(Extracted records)

^^^^

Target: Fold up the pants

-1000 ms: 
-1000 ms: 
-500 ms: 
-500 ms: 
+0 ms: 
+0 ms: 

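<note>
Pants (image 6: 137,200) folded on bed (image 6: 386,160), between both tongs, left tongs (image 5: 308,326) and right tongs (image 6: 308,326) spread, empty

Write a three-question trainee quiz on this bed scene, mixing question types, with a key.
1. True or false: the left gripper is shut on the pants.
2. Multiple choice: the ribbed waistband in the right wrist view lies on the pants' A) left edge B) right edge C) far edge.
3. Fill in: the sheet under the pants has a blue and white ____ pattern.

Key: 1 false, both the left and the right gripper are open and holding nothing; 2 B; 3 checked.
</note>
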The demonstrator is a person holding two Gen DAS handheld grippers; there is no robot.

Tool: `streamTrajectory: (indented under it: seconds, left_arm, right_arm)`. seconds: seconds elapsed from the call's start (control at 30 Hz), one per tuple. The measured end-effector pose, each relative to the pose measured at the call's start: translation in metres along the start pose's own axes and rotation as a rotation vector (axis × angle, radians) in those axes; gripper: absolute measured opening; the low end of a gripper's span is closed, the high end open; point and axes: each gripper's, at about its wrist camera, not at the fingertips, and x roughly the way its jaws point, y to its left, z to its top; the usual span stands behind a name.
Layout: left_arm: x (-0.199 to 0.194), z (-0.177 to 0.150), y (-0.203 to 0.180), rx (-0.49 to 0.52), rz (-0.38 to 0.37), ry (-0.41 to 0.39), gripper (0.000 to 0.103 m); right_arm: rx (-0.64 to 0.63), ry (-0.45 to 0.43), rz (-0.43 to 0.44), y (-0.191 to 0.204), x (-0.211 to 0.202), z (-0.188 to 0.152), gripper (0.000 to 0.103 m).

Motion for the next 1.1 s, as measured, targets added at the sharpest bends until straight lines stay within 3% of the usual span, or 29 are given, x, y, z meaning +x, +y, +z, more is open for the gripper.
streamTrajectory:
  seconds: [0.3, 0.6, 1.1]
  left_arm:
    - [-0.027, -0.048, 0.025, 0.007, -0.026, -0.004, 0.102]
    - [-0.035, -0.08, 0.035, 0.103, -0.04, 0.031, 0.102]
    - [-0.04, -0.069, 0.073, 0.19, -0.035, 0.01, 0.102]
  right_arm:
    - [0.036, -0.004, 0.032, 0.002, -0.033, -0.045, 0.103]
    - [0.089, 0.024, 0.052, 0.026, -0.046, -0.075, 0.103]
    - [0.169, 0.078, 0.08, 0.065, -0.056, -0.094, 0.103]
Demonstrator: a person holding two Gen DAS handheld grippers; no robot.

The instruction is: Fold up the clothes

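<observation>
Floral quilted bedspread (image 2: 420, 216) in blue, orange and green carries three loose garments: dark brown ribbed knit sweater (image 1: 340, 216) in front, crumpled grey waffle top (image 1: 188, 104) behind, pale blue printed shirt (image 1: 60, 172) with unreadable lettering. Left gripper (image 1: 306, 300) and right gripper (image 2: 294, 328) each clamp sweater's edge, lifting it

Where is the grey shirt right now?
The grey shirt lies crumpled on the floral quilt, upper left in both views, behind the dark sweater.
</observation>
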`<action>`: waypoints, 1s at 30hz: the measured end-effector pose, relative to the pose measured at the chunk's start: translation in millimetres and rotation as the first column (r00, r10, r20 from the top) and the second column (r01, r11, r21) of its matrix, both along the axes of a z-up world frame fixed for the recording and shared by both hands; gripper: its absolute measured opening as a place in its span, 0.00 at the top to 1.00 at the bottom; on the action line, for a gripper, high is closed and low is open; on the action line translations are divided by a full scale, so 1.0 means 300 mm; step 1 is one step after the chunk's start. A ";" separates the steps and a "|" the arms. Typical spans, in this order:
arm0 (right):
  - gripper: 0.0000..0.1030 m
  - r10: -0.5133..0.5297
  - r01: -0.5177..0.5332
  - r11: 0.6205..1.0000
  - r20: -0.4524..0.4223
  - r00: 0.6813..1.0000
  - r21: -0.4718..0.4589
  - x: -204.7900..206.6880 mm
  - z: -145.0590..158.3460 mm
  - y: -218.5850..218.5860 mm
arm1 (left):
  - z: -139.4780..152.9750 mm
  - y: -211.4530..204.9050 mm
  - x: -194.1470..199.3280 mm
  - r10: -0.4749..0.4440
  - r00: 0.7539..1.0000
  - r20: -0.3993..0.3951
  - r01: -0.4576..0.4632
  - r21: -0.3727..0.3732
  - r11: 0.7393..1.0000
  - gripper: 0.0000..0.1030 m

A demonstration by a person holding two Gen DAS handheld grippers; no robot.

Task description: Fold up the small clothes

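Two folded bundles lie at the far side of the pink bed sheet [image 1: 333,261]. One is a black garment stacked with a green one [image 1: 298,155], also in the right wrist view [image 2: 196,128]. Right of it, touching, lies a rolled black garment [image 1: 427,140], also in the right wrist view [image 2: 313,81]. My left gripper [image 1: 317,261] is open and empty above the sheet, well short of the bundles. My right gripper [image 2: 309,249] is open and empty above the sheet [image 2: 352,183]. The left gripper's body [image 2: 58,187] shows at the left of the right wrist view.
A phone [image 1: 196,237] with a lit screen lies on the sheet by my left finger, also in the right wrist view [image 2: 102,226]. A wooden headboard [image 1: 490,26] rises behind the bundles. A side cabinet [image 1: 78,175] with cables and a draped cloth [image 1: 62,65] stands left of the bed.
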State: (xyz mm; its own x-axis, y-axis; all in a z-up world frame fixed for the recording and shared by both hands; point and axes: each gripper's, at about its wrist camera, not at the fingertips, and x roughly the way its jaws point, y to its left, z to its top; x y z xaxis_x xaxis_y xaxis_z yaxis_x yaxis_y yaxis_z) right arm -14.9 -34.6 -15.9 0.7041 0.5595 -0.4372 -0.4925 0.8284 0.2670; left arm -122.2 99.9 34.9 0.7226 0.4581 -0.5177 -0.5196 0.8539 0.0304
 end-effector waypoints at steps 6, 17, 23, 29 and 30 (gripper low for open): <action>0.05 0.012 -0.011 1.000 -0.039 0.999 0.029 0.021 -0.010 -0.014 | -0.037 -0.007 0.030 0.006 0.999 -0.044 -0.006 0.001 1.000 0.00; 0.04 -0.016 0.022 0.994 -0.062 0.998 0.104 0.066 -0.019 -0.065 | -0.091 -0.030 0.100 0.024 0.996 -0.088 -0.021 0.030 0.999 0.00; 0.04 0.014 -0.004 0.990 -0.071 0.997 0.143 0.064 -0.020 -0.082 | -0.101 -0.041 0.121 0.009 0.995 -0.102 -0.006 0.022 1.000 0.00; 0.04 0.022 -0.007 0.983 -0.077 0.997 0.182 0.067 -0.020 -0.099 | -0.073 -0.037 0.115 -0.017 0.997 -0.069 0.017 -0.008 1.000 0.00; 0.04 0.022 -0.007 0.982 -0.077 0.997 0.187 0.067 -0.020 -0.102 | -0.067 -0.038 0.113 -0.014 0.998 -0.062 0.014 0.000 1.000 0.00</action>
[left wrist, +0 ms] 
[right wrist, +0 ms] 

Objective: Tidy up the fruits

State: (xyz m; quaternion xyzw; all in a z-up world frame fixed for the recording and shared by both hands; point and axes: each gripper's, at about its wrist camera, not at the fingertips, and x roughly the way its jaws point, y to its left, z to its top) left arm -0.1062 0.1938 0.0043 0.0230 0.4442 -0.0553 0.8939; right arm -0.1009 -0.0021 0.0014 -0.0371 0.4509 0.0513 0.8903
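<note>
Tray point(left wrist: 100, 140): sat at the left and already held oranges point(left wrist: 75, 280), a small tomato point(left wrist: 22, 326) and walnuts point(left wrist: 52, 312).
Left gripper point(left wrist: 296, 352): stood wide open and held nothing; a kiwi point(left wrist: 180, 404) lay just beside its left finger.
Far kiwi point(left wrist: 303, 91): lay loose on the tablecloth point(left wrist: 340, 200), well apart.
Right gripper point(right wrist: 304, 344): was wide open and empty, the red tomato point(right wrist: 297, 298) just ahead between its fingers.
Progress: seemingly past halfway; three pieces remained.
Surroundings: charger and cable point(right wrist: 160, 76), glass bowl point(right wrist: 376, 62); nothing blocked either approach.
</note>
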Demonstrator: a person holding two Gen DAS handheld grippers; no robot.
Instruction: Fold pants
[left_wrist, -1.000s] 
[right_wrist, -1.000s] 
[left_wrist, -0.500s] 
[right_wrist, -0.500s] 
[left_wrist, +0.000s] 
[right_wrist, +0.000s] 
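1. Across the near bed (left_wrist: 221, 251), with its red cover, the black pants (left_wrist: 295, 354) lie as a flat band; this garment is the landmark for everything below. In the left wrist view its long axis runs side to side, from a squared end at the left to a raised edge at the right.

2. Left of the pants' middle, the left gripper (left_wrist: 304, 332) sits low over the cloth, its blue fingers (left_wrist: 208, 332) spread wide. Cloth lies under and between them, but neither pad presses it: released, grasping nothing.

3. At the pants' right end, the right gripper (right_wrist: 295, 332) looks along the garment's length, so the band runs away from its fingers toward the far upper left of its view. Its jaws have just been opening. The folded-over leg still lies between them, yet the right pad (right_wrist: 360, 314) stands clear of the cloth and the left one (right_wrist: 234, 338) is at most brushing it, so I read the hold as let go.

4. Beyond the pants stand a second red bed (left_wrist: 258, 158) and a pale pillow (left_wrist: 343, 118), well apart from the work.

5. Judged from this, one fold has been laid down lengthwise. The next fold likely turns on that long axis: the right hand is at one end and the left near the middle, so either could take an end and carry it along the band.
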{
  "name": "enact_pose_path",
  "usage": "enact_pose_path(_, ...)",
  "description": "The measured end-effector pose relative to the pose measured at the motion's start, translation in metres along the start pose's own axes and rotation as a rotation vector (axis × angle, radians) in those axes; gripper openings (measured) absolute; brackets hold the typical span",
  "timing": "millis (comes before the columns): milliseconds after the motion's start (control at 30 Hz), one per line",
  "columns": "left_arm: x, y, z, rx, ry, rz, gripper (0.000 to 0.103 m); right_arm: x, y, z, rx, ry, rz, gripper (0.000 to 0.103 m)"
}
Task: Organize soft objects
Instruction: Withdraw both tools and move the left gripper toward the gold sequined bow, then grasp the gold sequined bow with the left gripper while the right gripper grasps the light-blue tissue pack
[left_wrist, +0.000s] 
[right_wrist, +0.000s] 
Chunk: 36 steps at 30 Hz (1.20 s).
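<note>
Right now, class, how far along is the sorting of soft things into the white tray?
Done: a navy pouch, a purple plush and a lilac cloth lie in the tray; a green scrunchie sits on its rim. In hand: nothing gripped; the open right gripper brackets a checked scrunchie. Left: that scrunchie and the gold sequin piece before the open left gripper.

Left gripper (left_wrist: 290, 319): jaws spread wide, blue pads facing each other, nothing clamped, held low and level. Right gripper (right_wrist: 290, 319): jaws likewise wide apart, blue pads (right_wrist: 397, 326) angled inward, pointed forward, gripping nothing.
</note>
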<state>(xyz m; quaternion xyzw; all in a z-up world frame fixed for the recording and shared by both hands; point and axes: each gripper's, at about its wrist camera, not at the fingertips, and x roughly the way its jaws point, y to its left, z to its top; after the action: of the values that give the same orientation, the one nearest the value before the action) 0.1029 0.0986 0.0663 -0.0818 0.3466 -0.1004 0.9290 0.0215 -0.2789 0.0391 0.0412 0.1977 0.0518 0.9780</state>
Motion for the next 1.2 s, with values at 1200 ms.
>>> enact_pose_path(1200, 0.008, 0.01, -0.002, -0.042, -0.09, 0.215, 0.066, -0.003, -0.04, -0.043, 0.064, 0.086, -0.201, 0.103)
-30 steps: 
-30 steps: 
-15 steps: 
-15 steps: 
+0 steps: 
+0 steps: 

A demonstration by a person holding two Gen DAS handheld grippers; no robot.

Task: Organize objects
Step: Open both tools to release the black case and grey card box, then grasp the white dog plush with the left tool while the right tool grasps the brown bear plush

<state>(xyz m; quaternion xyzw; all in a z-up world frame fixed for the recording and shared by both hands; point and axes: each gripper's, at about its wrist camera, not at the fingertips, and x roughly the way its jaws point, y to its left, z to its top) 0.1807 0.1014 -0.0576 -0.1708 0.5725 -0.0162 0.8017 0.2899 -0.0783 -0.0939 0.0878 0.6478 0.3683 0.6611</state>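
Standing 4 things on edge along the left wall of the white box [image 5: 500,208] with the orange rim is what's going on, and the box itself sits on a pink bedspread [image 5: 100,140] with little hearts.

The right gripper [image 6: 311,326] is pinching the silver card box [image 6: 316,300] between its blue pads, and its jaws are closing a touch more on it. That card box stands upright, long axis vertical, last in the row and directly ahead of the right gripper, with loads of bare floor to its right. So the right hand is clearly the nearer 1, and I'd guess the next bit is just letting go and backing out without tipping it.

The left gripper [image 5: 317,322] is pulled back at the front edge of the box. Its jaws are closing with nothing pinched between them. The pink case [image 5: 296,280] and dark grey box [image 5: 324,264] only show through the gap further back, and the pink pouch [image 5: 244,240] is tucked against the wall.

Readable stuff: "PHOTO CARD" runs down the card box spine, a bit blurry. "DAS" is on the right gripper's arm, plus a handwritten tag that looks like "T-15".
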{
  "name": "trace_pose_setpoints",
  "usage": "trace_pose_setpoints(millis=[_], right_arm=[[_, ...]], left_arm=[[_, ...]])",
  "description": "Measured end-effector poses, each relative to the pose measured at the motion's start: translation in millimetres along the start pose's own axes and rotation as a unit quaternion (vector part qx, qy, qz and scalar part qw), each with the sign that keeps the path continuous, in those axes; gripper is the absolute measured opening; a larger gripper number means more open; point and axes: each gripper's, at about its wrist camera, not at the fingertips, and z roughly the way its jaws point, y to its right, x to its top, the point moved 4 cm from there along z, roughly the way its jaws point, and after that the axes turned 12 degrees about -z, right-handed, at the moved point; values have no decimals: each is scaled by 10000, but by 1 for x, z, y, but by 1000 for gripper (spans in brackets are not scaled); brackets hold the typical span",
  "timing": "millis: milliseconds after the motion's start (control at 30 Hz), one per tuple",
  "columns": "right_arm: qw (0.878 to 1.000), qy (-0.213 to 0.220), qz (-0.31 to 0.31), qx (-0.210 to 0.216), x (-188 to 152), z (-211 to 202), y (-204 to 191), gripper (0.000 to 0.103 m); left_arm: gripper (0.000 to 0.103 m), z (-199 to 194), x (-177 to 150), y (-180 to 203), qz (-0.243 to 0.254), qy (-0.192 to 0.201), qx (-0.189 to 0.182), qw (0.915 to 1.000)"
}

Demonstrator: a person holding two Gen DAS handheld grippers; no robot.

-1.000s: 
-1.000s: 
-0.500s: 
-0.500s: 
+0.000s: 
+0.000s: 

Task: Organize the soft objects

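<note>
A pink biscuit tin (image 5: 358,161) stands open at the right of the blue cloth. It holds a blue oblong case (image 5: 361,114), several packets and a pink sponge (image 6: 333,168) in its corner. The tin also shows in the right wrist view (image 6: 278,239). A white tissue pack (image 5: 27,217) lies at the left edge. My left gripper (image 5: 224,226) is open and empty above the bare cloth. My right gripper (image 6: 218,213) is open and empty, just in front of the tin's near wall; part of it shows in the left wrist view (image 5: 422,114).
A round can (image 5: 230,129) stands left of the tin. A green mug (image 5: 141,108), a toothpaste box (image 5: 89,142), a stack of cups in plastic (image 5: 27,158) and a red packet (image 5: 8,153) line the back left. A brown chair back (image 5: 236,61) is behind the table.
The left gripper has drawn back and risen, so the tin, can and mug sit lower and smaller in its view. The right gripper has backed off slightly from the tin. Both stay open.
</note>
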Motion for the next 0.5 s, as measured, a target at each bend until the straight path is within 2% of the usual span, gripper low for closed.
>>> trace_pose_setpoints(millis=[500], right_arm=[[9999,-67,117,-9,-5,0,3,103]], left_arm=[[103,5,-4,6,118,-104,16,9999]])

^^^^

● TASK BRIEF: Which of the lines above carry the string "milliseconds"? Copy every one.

● ANSWER BELOW:
  "timing": "millis (comes before the columns): milliseconds after the motion's start (control at 30 Hz), one per line",
  "timing": "millis: milliseconds after the motion's start (control at 30 Hz), one per tuple",

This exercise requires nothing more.